Con il Real Decreto-ley 5/2012 del 5 marzo sulla mediazione civile e commerciale, anche la Spagna ha dato finalmente attuazione alla Direttiva 52/2008/CE sulla mediazione. La Spagna era tra quei pochissimi paesi che all’inizio del 2012 non avevano ancora notificato alla Commissione le misure prese in attuazione della direttiva incorrendo in tal modo nella procedura d’infrazione prevista al fine di indurre lo Stato membro a mettersi volontariamente in regola con il diritto dell’Unione. Sebbene lo strumento della mediazione fosse già presente nel Paese da circa un decennio, questo non si è sviluppato in modo rapido e omogeneo.

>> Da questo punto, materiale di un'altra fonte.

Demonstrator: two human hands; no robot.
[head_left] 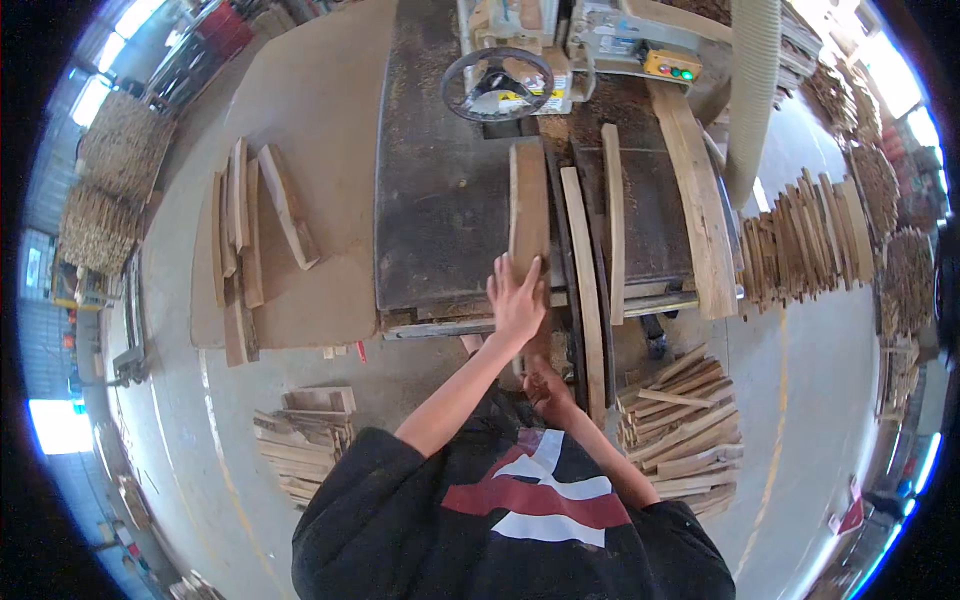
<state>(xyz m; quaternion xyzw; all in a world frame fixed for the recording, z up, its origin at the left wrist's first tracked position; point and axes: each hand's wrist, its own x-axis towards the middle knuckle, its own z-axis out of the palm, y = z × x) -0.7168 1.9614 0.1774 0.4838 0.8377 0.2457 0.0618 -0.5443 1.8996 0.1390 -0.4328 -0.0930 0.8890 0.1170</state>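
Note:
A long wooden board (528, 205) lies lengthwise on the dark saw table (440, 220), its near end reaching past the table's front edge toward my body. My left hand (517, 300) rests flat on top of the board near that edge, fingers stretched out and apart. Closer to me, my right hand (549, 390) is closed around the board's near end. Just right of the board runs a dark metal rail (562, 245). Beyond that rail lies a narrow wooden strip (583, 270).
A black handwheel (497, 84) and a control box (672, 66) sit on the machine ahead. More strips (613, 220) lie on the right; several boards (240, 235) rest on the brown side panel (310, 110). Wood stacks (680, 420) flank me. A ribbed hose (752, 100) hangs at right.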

Esistono infatti varie leggi sulla mediazione, prevalentemente in materia familiare, emanate dalle singole Comunità Autonome, che differiscono non poco l’una dall’altra. Finora era dunque quasi completamente assente una legislazione in materia civile e commerciale, eccezione fatta per la Catalogna.

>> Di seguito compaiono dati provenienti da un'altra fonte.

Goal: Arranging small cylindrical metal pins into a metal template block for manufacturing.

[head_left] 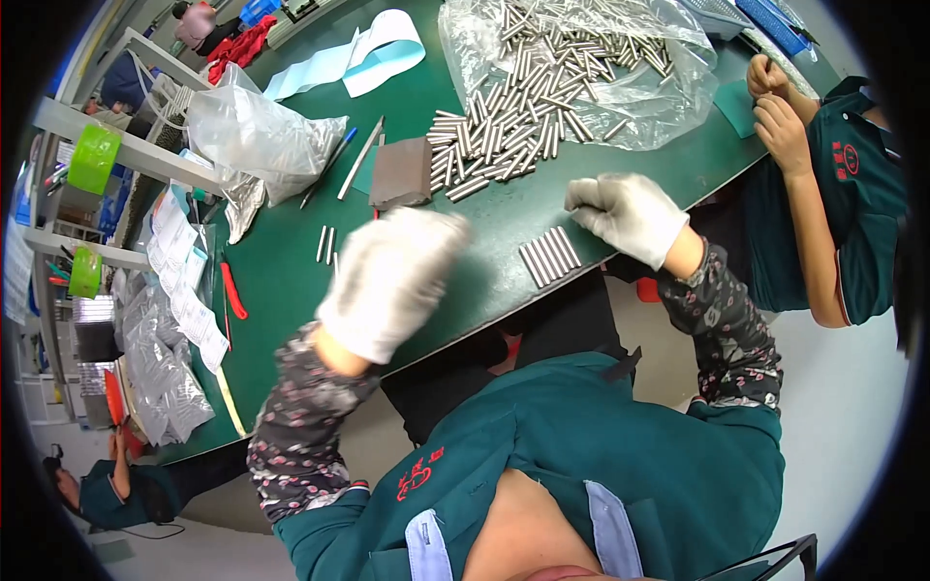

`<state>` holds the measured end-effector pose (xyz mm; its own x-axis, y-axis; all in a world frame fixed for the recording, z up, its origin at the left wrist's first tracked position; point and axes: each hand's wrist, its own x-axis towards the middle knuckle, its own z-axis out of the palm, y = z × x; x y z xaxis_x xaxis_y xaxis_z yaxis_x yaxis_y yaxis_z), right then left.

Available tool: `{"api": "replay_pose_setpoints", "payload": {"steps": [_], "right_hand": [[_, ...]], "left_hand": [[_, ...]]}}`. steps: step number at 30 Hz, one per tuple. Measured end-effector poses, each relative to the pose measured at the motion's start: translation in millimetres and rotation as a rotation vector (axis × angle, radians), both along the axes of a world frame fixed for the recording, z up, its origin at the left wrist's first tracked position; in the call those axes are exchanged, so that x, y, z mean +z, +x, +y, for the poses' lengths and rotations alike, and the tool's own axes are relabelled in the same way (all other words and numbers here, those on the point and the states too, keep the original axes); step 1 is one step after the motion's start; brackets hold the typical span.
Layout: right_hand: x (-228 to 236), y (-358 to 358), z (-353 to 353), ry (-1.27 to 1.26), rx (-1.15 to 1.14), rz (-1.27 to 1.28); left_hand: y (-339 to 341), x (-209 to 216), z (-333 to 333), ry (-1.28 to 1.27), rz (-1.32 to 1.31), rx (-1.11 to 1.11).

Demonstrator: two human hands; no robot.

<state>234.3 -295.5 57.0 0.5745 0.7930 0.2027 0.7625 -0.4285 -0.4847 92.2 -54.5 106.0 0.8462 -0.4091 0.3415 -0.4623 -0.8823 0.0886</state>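
Observation:
Both my hands wear white gloves. My left hand [392, 276] is smeared by motion over the green table, in front of a brown block [400, 172], so its fingers cannot be made out. Beside it lie a few loose metal pins [326, 244], partly covered by the glove. Near the table's front edge, my right hand [628, 218] is closed with its fingers curled; whatever they may hold is hidden. Just below its fingertips, several pins lie side by side in a neat row [549, 258]. A large heap of steel pins [523, 121] spreads beyond the block.
Clear plastic sheeting [668, 107] lies under the heap. Toward the left are a plastic bag [262, 136], a light blue paper strip [386, 53], pens, red-handled pliers [232, 289] and papers [179, 261]. A co-worker [814, 194] sits at the right, hands raised over the table edge.

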Motion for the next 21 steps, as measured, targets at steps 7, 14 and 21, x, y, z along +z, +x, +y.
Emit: {"api": "replay_pose_setpoints", "payload": {"steps": [7, 14, 21], "right_hand": [[-41, 12, -17, 0.267, -0.139, 0.297], [-57, 22, -19, 0.393, -0.281, 0.620], [-48, 21, -11, 0.365, -0.322, 0.576]], "left_hand": [[62, -65, -48, 0.549, 0.001, -0.274], [74, -56, -70, 0.604, 0.167, -0.335], [74, -46, -91, 0.548, 0.385, -0.089]]}}
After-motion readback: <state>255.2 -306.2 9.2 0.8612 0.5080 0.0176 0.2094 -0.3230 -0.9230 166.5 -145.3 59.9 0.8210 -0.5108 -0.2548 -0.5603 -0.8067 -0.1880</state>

In un sistema giuridico così frammentato, in cui anche la definizione stessa di mediazione è differente da legge a legge, il salto di qualità operato dal Decreto è stato non solo quello di regolamentare interamente la materia della mediazione civile e commerciale, ma anche di dare finalmente una definizione che non riguarda solo ed esclusivamente la materia familiare. Il decreto, coerentemente con ciò che richiede l’Europa, mostra una natura realmente internazionale regolando le controversie transfrontaliere e consentendo a una parte straniera di poter avviare una procedura di mediazione in Spagna, se le rispettive leggi nazionali lo consentono. Sono tuttavia espressamente escluse controversie in materia penale, amministrativa , di lavoro e di consumo.
Le parti possono iniziare una mediazione o volontariamente o per effetto di una clausola inserita in un contratto. Per quanto riguarda la durata, il decreto non contempla nessun limite di tempo alla mediazione, incoraggiando così le parti ad utilizzare il proprio tempo in modo produttivo. Nonostante le innovazioni introdotte, il decreto è in parte lacunoso, specialmente in riferimento alle caratteristiche degli organismi di mediazione e ai criteri di formazione dei mediatori, di cui dà indicazioni di massima (è necessario un corso di formazione specifico e una certificazione), ma anche acquistare un’assicurazione sulla responsabilità civile, rinviando all’approvazione di uno strumento legislativo successivo la loro definizione. A differenza di alcune leggi regionali in materia di mediazione familiare, il decreto non stabilisce le categorie professionali che possono accedere ai percorsi formativi per diventare mediatori. Sotto il profilo dei mediatori accreditati, è interessante l’obbligo posto dal Real Decreto-ley agli organismi di mediazione di rendere pubblico almeno un profilo minimo dei mediatori che operano presso di loro, con riferimento alla formazione ricevuta, all’ambito di specializzazione e all’esperienza acquisita. A controllare l’operato dei singoli mediatori e degli organismi di mediazione sarà l’amministrazione pubblica, che opererà come supervisore ultimo dei servizi di mediazione resi dalle organizzazioni e dai mediatori.
Sebbene questo sia certamente il primo atto nazionale in materia di mediazione, il decreto rispecchia l’urgente necessità di evitare il più lungo passaggio in sede parlamentare, lasciando ad una normativa di livello secondario la determinazione di ulteriori criteri in materia.